■ Description of the task: Write out every line below that includes the word "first".

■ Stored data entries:
--- START ---

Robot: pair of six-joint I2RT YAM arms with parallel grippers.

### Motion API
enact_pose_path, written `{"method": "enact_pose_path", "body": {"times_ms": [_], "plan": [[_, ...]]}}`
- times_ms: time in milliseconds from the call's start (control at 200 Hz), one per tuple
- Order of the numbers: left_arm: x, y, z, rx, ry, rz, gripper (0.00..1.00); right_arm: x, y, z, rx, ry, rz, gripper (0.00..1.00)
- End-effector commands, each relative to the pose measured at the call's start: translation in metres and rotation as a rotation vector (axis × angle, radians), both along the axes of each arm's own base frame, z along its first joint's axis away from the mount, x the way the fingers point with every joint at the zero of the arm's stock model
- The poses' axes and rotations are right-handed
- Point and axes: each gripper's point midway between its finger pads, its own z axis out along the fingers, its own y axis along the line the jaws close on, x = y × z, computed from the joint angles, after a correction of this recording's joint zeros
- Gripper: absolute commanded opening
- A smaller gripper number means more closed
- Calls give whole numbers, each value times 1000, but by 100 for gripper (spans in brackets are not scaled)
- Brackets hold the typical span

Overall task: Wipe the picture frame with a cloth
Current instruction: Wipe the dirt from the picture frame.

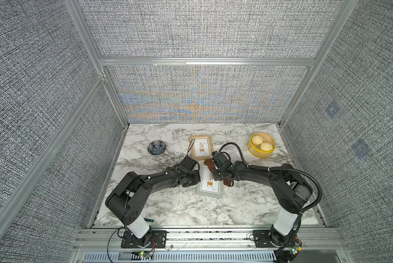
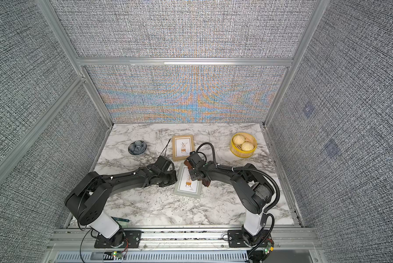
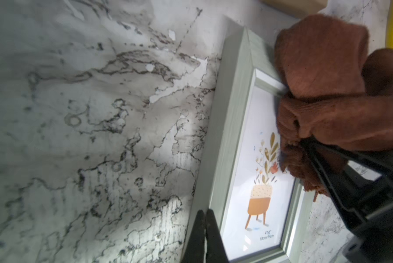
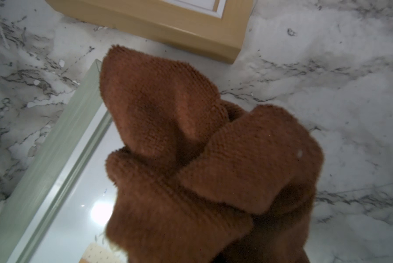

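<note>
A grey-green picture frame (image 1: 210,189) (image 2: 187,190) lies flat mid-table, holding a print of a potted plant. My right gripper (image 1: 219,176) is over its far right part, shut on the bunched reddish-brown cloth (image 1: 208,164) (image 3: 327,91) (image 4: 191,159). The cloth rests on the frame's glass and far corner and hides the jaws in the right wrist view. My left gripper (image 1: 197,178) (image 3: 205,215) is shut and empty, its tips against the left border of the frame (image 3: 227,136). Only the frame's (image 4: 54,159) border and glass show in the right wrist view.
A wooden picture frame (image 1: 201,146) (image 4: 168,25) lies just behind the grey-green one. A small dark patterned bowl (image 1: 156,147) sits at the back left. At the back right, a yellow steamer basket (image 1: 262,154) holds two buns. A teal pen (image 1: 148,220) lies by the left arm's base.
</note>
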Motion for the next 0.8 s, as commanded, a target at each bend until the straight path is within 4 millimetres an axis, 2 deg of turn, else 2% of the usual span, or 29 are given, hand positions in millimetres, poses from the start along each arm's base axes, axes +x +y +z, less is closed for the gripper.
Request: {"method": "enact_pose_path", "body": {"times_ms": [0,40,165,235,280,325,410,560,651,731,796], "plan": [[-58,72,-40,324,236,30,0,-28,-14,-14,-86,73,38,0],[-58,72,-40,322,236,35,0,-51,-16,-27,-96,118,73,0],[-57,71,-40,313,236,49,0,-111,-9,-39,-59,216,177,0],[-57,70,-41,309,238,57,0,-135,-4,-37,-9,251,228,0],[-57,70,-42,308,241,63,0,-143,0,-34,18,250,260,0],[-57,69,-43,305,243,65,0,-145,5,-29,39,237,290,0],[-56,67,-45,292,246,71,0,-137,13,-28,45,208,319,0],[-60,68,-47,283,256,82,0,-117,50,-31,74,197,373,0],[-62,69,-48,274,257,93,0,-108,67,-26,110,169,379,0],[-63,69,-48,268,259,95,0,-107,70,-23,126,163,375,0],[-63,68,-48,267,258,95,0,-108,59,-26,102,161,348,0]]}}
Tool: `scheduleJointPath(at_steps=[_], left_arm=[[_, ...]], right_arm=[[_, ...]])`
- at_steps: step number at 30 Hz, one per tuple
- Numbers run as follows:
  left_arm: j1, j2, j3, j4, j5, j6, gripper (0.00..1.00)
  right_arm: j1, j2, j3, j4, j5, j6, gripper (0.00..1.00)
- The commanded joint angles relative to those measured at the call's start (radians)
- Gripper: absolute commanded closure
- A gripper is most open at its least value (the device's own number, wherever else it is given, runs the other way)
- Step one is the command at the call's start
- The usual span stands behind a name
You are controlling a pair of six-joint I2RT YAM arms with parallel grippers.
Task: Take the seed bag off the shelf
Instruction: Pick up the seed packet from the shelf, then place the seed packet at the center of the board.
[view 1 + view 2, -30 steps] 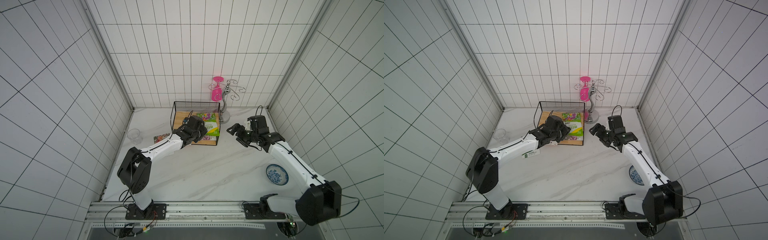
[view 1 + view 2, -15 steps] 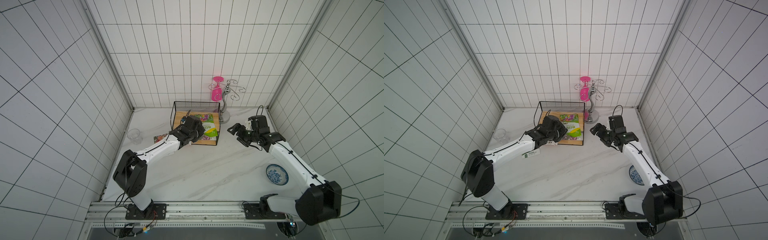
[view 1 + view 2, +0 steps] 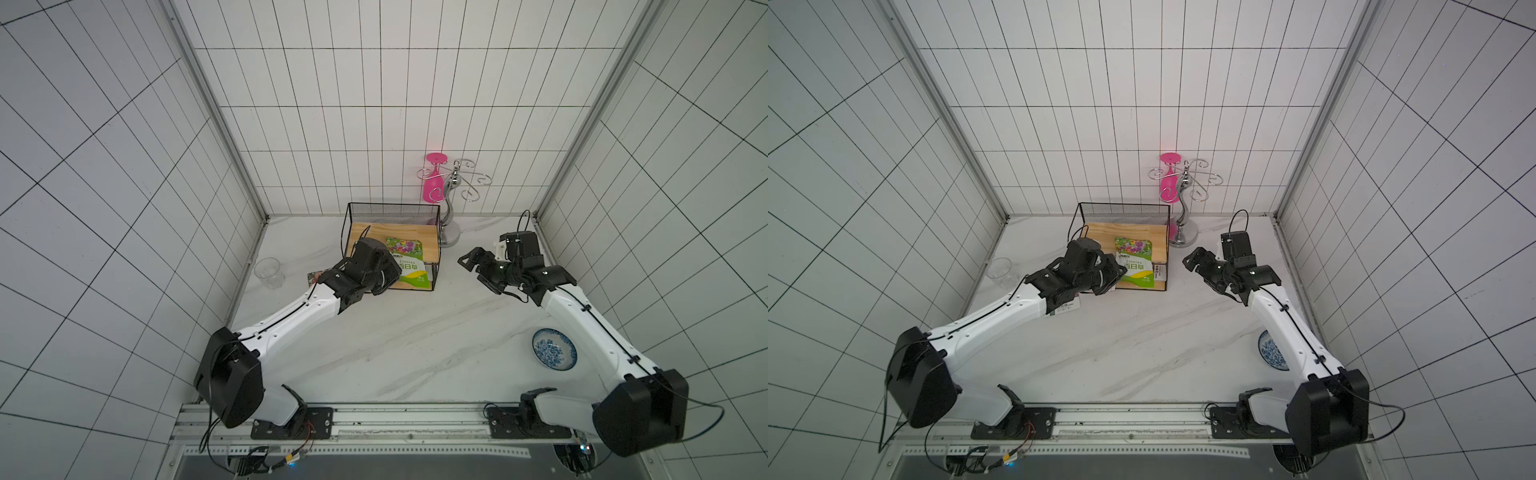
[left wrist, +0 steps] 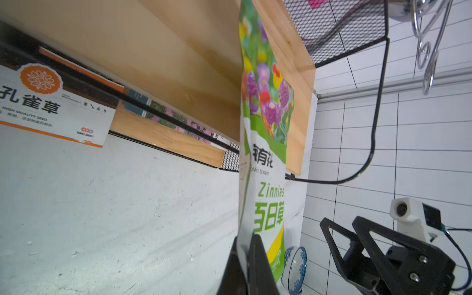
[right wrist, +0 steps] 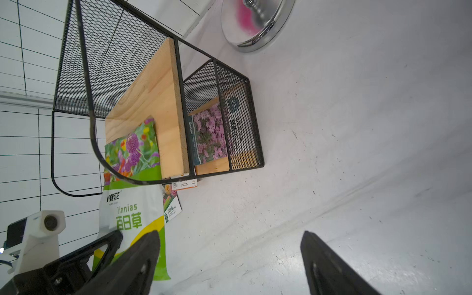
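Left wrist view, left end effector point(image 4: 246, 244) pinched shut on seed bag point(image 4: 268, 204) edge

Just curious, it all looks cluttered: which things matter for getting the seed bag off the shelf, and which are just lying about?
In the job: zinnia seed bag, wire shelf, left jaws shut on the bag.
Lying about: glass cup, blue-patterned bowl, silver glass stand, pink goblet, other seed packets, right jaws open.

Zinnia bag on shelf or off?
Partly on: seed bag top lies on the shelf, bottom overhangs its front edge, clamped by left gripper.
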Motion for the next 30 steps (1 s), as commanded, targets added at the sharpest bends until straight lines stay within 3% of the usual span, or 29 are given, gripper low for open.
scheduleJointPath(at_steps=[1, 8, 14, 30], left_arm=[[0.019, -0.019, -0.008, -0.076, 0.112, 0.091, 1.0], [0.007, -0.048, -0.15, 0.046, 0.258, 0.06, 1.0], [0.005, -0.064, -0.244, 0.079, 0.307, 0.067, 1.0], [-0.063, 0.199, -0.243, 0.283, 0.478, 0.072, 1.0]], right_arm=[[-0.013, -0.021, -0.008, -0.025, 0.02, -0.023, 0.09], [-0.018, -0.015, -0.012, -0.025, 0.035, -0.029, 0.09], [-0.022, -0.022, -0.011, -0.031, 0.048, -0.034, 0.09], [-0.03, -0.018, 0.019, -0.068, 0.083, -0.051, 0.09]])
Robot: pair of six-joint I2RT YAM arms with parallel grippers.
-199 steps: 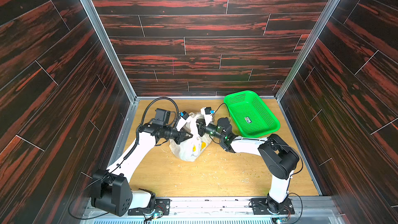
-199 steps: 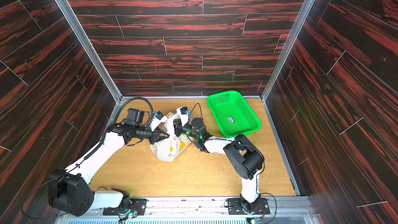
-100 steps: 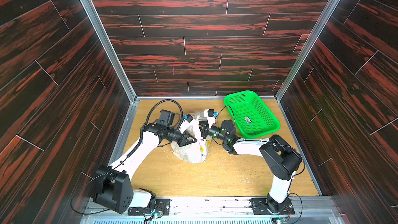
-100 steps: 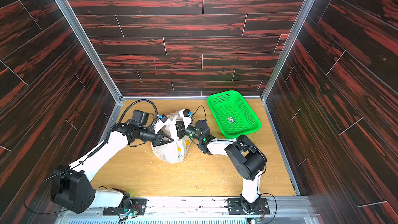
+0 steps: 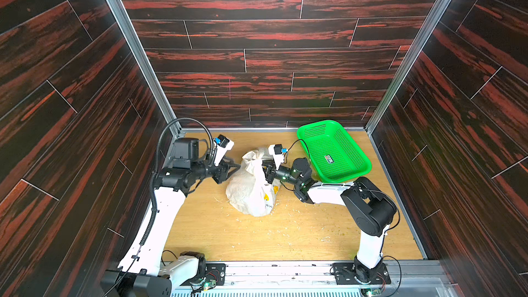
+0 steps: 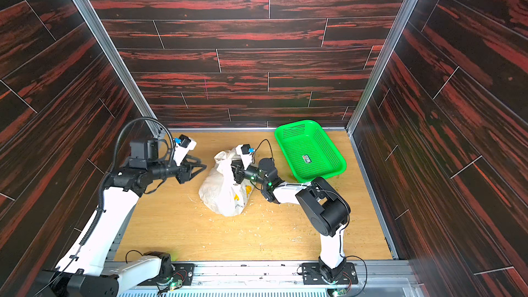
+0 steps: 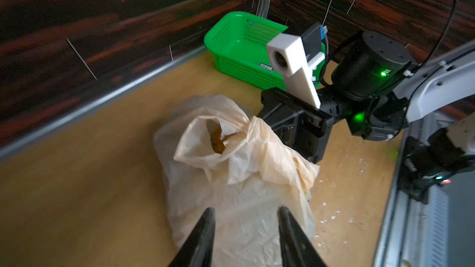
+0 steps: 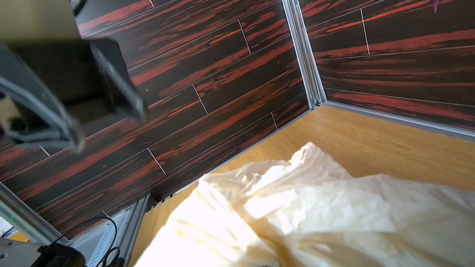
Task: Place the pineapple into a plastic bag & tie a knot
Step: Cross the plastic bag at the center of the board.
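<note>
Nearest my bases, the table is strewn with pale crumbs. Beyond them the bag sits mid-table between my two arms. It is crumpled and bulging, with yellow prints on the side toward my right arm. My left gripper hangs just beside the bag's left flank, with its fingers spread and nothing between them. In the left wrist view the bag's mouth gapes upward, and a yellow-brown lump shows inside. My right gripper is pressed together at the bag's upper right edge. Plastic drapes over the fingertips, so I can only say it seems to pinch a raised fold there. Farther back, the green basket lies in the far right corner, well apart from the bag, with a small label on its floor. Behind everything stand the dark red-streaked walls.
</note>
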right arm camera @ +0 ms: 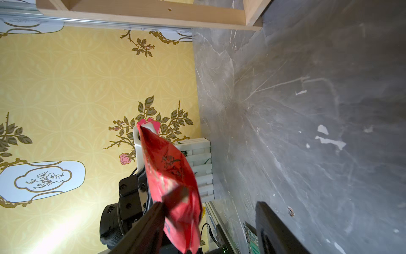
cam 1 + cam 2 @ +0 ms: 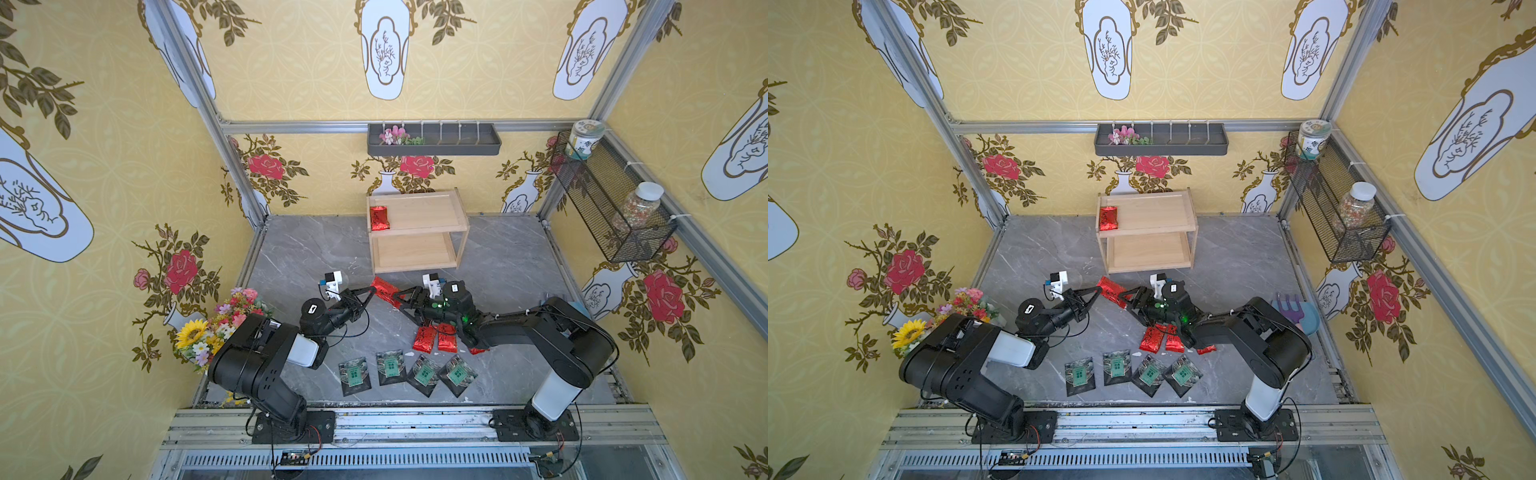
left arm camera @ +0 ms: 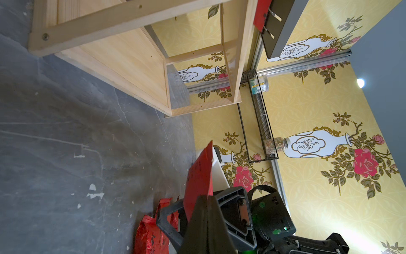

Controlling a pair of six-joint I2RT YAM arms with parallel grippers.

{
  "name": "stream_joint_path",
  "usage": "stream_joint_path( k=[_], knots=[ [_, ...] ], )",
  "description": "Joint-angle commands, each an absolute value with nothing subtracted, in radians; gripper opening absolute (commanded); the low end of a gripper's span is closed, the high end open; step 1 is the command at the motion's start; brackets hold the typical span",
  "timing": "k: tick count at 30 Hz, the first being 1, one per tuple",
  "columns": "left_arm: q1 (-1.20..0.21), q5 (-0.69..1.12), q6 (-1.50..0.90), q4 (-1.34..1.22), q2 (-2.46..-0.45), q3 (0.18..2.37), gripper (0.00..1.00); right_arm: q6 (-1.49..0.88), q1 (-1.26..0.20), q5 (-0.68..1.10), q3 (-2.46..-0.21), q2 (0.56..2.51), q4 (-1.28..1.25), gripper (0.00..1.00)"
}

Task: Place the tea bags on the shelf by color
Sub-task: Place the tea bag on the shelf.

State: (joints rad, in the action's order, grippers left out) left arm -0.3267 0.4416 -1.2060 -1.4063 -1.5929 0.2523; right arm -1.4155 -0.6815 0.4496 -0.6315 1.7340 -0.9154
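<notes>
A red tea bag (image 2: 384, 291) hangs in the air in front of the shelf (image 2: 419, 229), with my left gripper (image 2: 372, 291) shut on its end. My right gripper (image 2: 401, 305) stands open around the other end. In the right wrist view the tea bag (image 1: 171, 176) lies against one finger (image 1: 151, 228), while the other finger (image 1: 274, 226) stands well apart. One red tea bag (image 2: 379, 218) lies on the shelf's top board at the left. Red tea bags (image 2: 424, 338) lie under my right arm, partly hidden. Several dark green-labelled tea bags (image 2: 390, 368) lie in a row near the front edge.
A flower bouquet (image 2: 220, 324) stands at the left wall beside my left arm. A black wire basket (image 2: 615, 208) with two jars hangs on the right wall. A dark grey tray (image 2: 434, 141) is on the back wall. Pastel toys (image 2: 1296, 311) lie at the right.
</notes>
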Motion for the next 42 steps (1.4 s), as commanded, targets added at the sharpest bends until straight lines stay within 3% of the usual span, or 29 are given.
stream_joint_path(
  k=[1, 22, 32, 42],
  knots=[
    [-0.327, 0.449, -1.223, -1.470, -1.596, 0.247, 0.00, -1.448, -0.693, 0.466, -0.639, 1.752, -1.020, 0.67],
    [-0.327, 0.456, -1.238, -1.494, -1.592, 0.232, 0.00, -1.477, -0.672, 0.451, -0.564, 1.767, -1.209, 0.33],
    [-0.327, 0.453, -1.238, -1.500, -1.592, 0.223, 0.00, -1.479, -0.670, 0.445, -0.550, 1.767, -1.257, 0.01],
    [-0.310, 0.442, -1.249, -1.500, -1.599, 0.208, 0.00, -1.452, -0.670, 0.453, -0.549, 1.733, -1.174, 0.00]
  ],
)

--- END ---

■ Answer space:
- End-effector commands, each relative to the pose measured at the call's start: translation in metres and rotation as a rotation vector (axis × angle, radians), both along the axes of each arm's own base frame, z along its first joint's axis away from the mount, x the way the fingers point with every joint at the zero of the arm's stock model
  "timing": "k: tick count at 30 Hz, the first being 1, one per tuple",

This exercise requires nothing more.